I was expecting the output to be : 192.192

b) Whereas, when I use the below regex, it matches 192.192 as expected, as per my understanding the above regex mentioned in point a) should have yielded the same ".group()" output as below regex

>>> print re.search('(\d{1,3})\.(\d{1,3})',ipAddressString).group()
192.192
Zizou
  • 67
  • 5
  • 2
    Try using a raw string `print (re.search(r'(\d{1,3})\.\1',ipAddressString))` https://ideone.com/TSCCkW – The fourth bird Jul 24 '19 at 15:50
  • 1
    `\1` in `'(\d{1,3})\.\1'` is a char with octal number 1, a SOH (*Start Of Heading*) char. `r'\1'` is a backreference, a combination of ``\`` and `1` chars. – Wiktor Stribiżew Jul 24 '19 at 15:51
  • Plus one simply for teaching me about the existence of group backreferences. – MonkeyZeus Jul 24 '19 at 15:53
  • Possible duplicate of [Handling backreferences to capturing groups in re.sub replacement pattern](https://stackoverflow.com/questions/8157267/handling-backreferences-to-capturing-groups-in-re-sub-replacement-pattern) – mx0 Jul 24 '19 at 17:05
  • @mx0 - What's the title of that link ? Is it _Backreferences in string Parsing_ ? If its _not_ then it is not a duplicate. –  Jul 24 '19 at 18:05

1 Answers1

2

List of escape sequences available in Python 3

Those are the escapes interpolated when parsing a string in Python.
All other escaped items are ignored.

So, if you give it a string like '(\d{1,3})\.\1'
it interpolates the \1 as a character with an octal value of 1.

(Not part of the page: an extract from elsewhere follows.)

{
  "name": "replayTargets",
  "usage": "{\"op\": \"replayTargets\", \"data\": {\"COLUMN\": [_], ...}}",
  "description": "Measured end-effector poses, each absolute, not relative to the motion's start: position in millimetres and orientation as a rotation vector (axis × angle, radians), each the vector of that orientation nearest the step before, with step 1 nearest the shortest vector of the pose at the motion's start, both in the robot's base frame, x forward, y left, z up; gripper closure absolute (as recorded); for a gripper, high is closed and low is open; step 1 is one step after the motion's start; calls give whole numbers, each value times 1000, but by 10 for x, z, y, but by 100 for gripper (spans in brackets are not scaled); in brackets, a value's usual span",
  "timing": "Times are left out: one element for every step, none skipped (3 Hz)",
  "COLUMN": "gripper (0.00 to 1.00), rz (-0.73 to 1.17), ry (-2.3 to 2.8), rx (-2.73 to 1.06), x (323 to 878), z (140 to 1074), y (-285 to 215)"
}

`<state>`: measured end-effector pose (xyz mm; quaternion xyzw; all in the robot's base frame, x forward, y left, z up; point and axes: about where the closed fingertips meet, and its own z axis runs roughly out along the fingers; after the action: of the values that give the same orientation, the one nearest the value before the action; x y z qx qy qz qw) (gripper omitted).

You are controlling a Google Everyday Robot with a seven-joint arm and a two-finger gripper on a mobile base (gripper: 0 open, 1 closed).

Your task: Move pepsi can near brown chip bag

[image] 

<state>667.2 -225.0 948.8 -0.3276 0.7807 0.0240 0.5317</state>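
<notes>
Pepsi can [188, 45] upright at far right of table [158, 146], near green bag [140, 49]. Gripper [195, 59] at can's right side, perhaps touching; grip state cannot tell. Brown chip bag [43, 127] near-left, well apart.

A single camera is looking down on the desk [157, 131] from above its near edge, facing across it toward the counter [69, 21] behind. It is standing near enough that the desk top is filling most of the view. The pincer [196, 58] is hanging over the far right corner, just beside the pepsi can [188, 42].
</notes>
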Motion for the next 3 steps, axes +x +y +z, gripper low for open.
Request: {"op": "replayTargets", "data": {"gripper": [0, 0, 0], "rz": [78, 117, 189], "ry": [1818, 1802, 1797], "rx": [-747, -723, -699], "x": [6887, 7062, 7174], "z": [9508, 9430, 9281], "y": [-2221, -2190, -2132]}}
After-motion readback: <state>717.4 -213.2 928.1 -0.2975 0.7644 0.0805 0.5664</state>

\ooo Character with octal value ooo

So this is what you get

>>> import re
>>> ipAddressString = "192.192.10.5/24"
>>> hh = re.search('(\d{1,3})\.\1',ipAddressString)
>>> print (hh)
None
>>> print ('(\d{1,3})\.\1')
(\d{1,3})\.☺

The regex engine sees this (\d{1,3})\.☺ which is not an error
but it doesn't match what you want.

Ways around this:

  • Escape the escape on the octal
    '(\d{1,3})\.\\1'
  • Make the string a raw string with syntax
    either a raw double r"(\d{1,3})\.\1" or a raw single r'(\d{1,3})\.\1'

Using the first method we get:

>>> import re
>>> ipAddressString = "192.192.10.5/24"
>>> hh = re.search('(\d{1,3})\.\\1',ipAddressString)
>>> print (hh)
<re.Match object; span=(0, 7), match='192.192'>
>>> print ('(\d{1,3})\.\\1')
(\d{1,3})\.\1

Just a side note, most regex engines also recognize octal sequences. But to differentiate an octal from a back reference it usually requires a leading \0then a 2 or 3 digit octal \0000-\0377 for example, but sometimes it doesn't and will accept both.

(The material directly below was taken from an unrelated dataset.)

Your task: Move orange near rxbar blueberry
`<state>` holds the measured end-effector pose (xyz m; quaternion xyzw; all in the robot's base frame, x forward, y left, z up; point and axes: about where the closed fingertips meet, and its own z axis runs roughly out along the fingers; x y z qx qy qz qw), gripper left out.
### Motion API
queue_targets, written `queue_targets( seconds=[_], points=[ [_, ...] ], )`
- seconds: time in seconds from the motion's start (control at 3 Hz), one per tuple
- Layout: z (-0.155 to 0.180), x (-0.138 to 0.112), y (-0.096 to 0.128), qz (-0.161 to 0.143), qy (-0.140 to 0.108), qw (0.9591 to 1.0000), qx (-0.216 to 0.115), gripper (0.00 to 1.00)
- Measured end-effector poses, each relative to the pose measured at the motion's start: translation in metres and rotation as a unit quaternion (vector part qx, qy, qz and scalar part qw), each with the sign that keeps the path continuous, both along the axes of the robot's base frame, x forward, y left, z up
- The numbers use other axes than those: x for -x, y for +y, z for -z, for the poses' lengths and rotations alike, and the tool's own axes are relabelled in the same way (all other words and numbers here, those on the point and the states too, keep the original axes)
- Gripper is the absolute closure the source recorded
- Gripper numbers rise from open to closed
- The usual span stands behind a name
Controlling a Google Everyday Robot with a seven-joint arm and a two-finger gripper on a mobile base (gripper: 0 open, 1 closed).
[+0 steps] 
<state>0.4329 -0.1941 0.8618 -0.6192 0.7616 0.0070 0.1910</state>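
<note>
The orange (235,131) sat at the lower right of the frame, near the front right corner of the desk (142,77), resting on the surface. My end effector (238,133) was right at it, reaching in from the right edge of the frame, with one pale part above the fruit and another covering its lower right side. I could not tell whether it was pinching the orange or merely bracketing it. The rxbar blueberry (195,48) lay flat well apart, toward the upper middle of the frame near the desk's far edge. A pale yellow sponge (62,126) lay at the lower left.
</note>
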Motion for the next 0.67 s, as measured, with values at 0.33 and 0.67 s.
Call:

Thus, there is a gray area of overlap.

Some engines will mark the back reference (example \2) when it finds
an ambiguity, then when finished parsing the regex, revisit the item
and mark it as a back reference if the group exists, or an octal
if it doesn't. Perl is famous for this.

In general, each engine handles the issue of octal vs back reference
in it's own bizarre way. Its always a gotcha waiting to happen.